▶ [WHAT THE TASK REQUIRES]:
For the listing that follows, give again exactly the lines from the one with "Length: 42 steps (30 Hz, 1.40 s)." to the one with "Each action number", including both.

▶ [DATA FOR REVIEW]:

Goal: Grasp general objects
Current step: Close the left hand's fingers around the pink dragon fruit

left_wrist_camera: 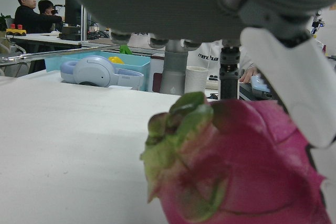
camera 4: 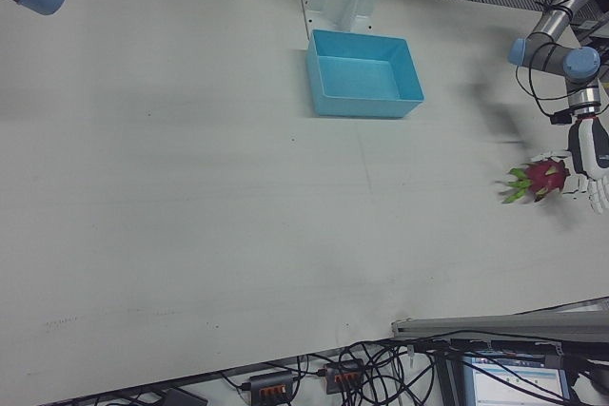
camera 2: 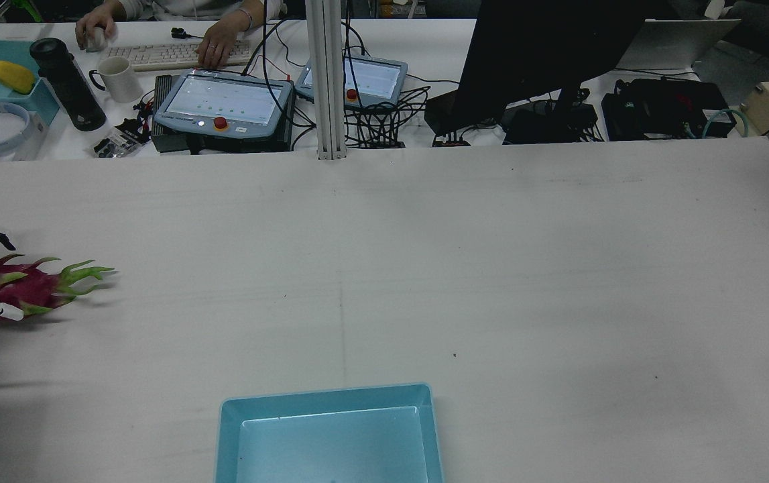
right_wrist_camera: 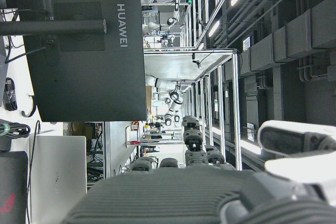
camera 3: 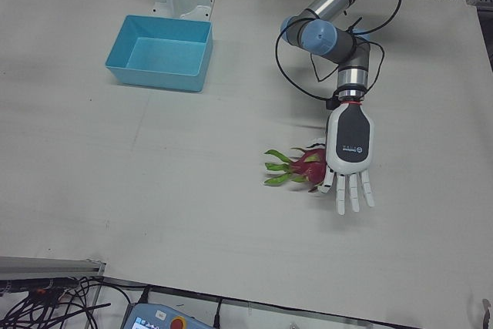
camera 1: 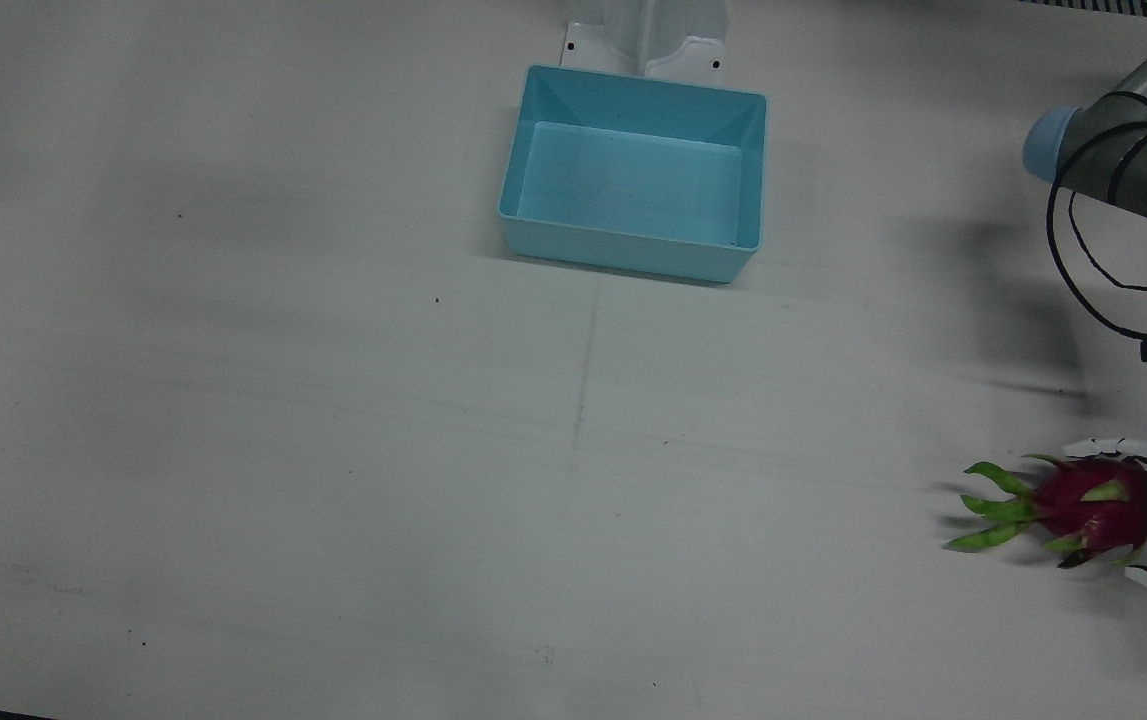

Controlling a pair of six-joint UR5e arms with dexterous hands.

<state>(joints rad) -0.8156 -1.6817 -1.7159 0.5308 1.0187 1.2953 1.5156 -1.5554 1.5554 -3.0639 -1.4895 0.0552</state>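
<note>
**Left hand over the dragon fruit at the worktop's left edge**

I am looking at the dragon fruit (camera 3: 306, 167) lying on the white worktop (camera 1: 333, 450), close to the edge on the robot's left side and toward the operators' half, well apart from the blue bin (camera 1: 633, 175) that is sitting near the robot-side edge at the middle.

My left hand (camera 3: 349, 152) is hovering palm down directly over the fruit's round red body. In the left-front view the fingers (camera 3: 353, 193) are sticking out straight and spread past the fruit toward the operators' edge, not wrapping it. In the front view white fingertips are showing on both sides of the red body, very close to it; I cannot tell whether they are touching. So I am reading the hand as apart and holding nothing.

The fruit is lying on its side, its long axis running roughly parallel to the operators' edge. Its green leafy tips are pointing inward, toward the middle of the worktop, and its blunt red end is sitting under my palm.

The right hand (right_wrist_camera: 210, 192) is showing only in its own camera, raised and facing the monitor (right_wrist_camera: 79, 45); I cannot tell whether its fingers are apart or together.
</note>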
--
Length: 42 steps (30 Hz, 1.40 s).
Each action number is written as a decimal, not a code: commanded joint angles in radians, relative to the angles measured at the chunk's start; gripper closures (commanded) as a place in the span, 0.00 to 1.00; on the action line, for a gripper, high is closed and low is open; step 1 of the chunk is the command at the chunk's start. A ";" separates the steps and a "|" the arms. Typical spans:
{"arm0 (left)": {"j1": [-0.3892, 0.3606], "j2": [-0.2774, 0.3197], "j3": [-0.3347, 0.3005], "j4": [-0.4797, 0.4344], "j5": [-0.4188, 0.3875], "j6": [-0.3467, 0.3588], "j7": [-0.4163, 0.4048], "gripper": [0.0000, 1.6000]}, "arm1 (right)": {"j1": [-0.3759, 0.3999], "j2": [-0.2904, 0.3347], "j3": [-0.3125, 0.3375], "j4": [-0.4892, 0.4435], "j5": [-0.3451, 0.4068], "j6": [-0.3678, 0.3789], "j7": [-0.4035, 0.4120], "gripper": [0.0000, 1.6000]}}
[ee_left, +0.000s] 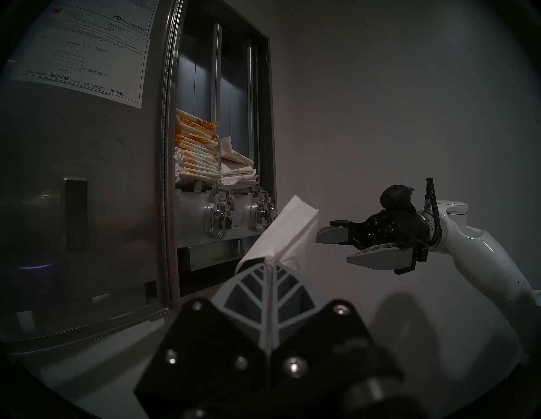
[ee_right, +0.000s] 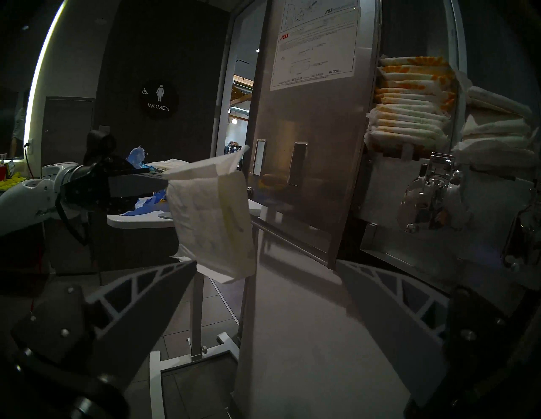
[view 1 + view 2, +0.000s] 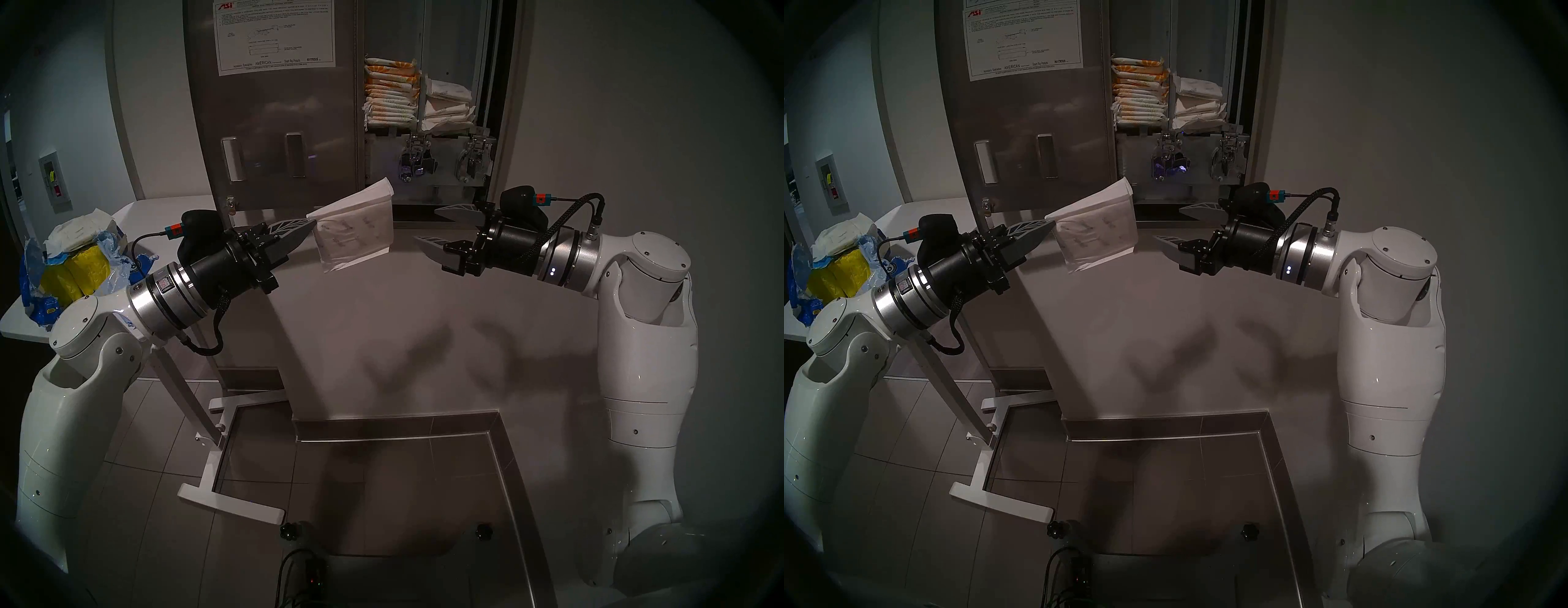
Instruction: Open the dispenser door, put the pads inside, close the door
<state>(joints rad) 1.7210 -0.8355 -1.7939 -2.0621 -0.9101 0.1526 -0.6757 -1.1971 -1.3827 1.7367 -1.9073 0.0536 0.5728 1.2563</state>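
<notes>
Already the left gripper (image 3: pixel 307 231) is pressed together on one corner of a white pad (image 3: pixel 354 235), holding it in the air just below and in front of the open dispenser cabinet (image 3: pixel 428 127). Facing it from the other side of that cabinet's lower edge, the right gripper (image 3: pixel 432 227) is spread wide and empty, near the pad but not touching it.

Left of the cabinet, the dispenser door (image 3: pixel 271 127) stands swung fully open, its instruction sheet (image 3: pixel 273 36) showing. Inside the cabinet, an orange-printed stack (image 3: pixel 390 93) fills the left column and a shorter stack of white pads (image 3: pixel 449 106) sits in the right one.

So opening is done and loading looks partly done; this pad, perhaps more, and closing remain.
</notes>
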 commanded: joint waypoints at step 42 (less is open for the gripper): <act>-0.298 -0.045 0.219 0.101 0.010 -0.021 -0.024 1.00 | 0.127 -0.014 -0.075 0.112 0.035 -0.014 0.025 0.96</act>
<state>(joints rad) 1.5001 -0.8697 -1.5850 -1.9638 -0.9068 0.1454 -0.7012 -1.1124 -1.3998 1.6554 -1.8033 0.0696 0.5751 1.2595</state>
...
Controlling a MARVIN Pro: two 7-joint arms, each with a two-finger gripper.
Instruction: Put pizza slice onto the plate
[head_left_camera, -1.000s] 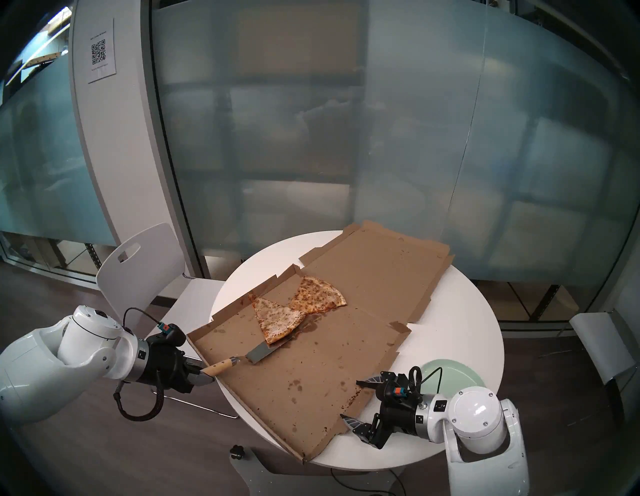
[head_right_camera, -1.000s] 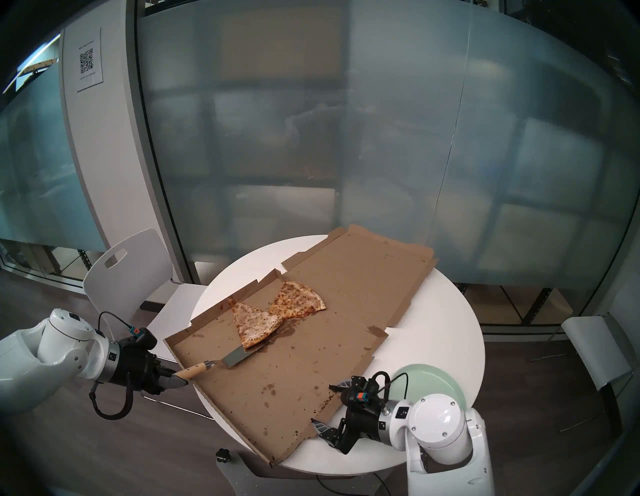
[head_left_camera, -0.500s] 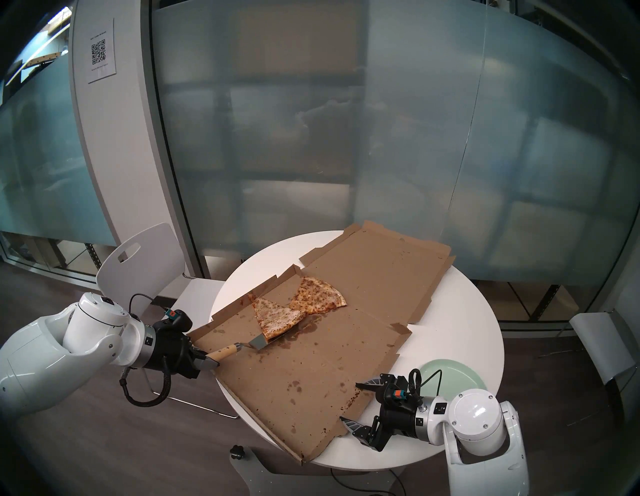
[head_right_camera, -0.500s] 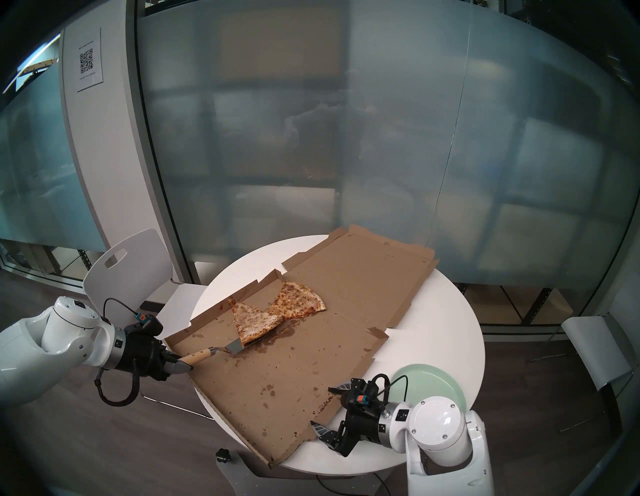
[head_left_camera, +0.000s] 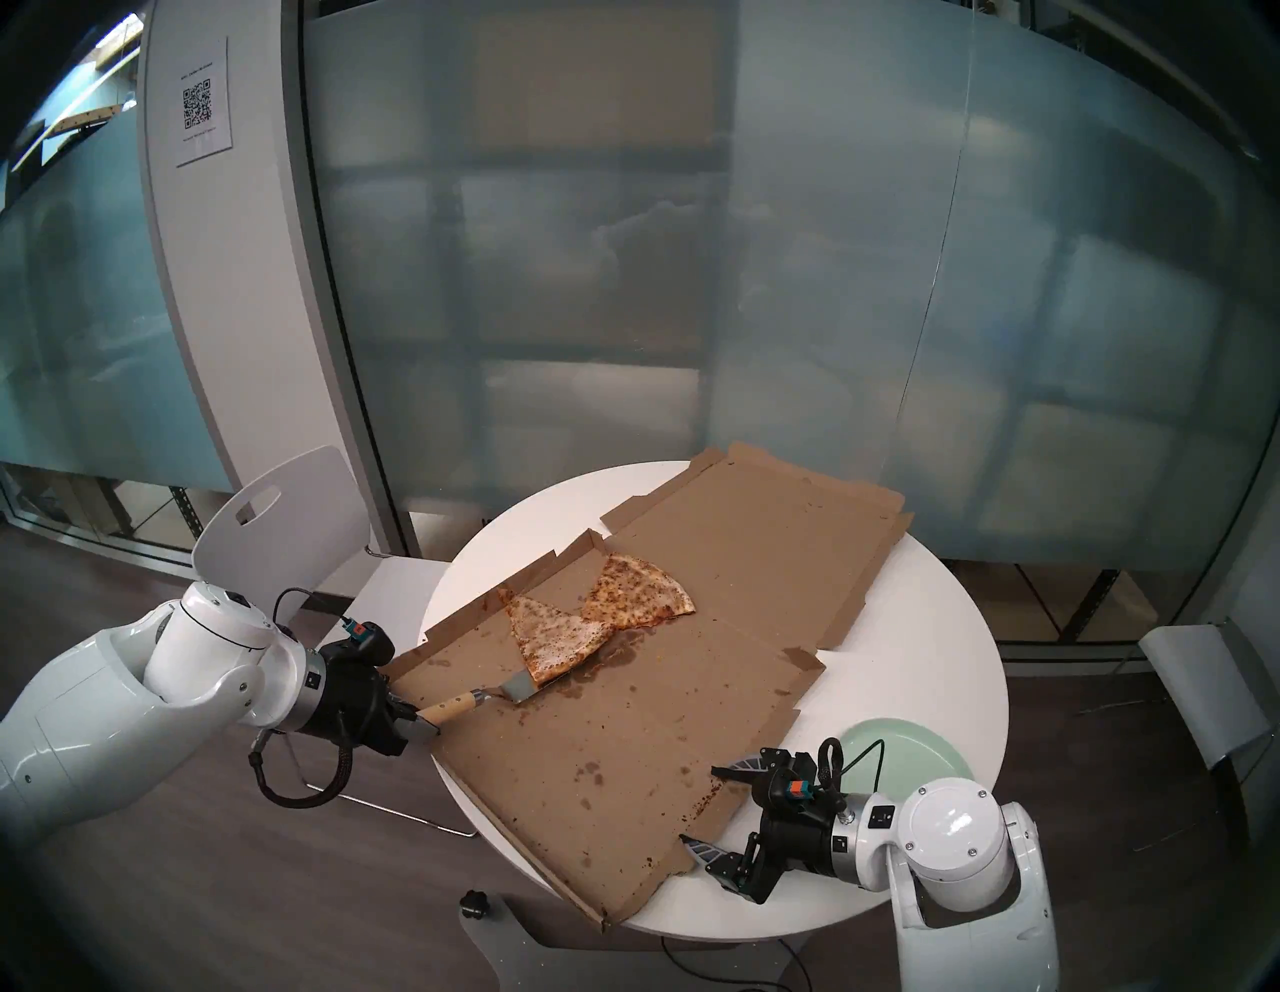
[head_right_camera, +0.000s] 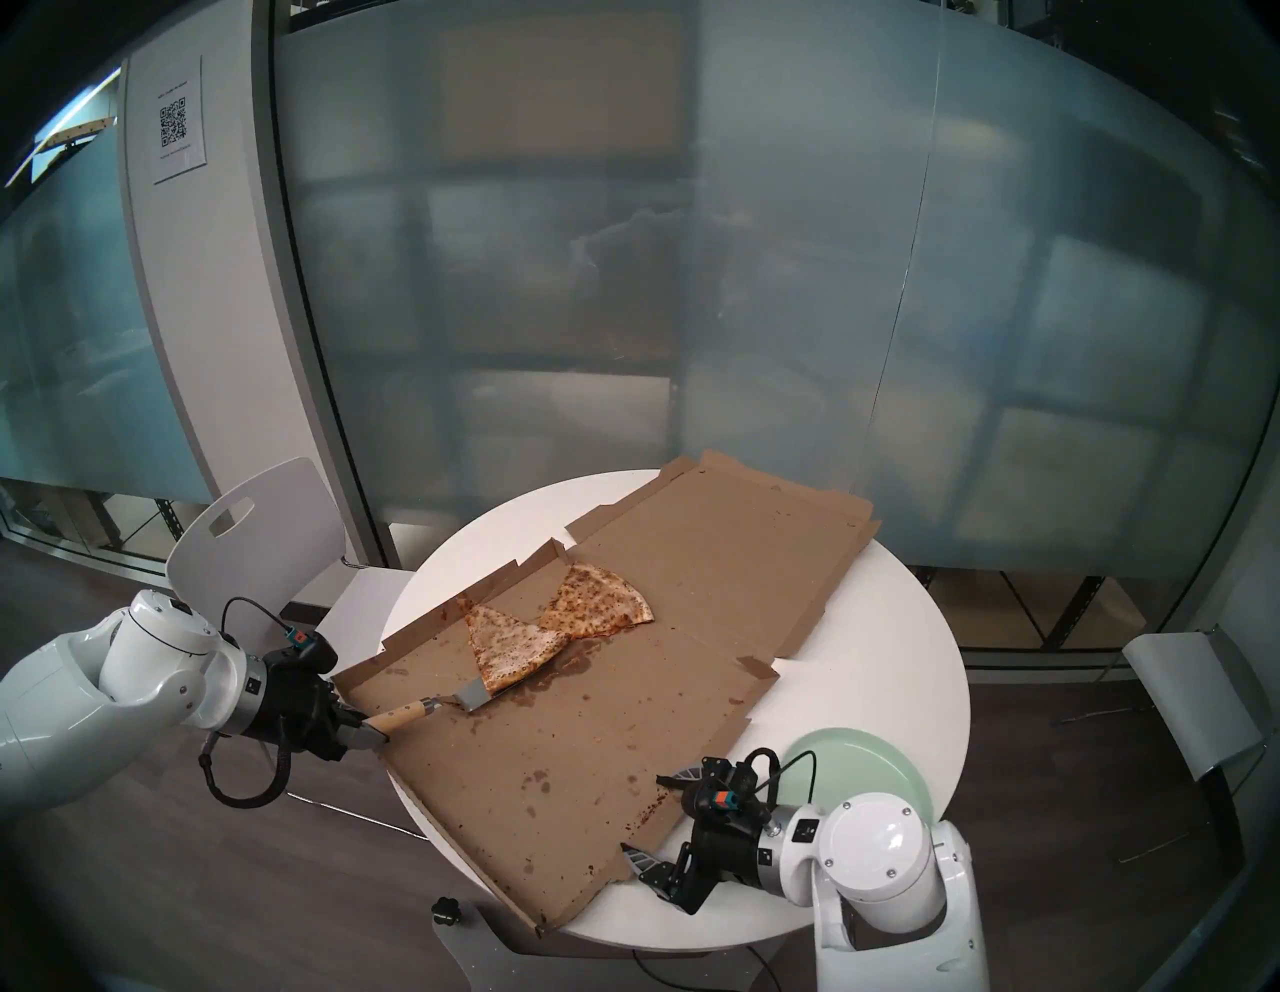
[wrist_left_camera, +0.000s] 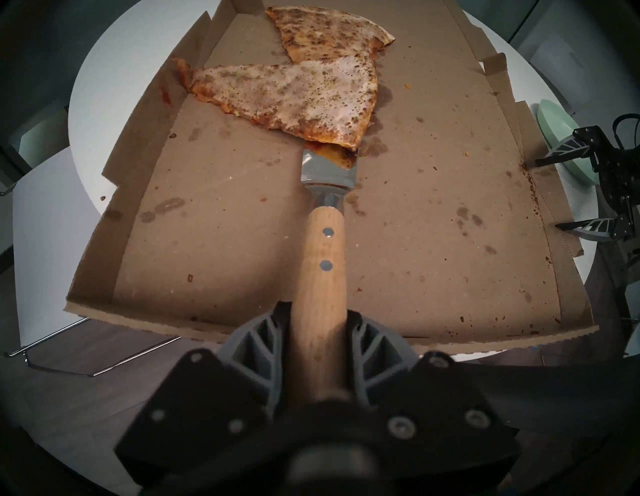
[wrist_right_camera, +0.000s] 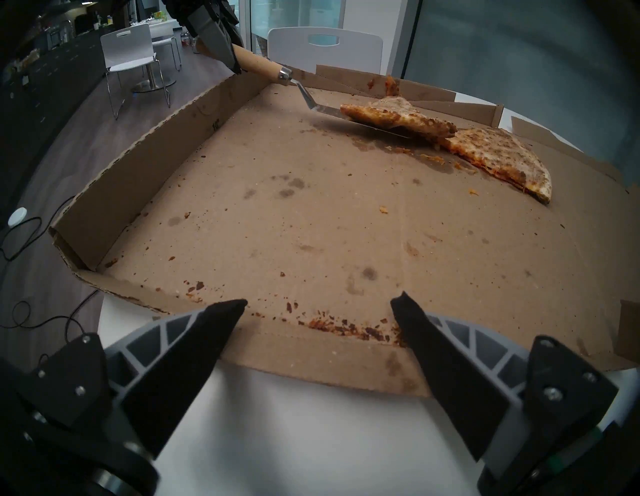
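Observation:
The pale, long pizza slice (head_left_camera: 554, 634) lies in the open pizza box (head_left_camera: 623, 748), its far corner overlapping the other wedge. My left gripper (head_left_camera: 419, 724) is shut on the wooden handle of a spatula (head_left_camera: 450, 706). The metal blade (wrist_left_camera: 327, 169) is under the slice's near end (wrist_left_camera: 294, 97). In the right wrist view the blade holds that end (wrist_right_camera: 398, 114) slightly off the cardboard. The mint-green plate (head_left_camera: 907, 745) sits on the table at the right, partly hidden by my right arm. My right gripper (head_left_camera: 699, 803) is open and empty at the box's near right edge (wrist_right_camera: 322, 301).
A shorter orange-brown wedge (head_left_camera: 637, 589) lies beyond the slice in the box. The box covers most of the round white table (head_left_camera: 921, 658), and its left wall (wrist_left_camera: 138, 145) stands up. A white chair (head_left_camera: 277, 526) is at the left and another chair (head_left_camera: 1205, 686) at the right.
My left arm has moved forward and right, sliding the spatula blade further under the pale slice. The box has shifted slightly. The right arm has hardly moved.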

▶ [YOUR SOLUTION]:
Length: 42 steps (30 Hz, 1.40 s).
Each action number is written as a decimal, not a code: commanded joint angles in radians, relative to the angles measured at the chunk's start; gripper closures (commanded) as a place in the span, 0.00 to 1.00; on the action line, for a gripper, high is closed and low is open; step 1 of the chunk is the command at the chunk's start. A ";" separates the steps and a "|" the arms. Typical spans:

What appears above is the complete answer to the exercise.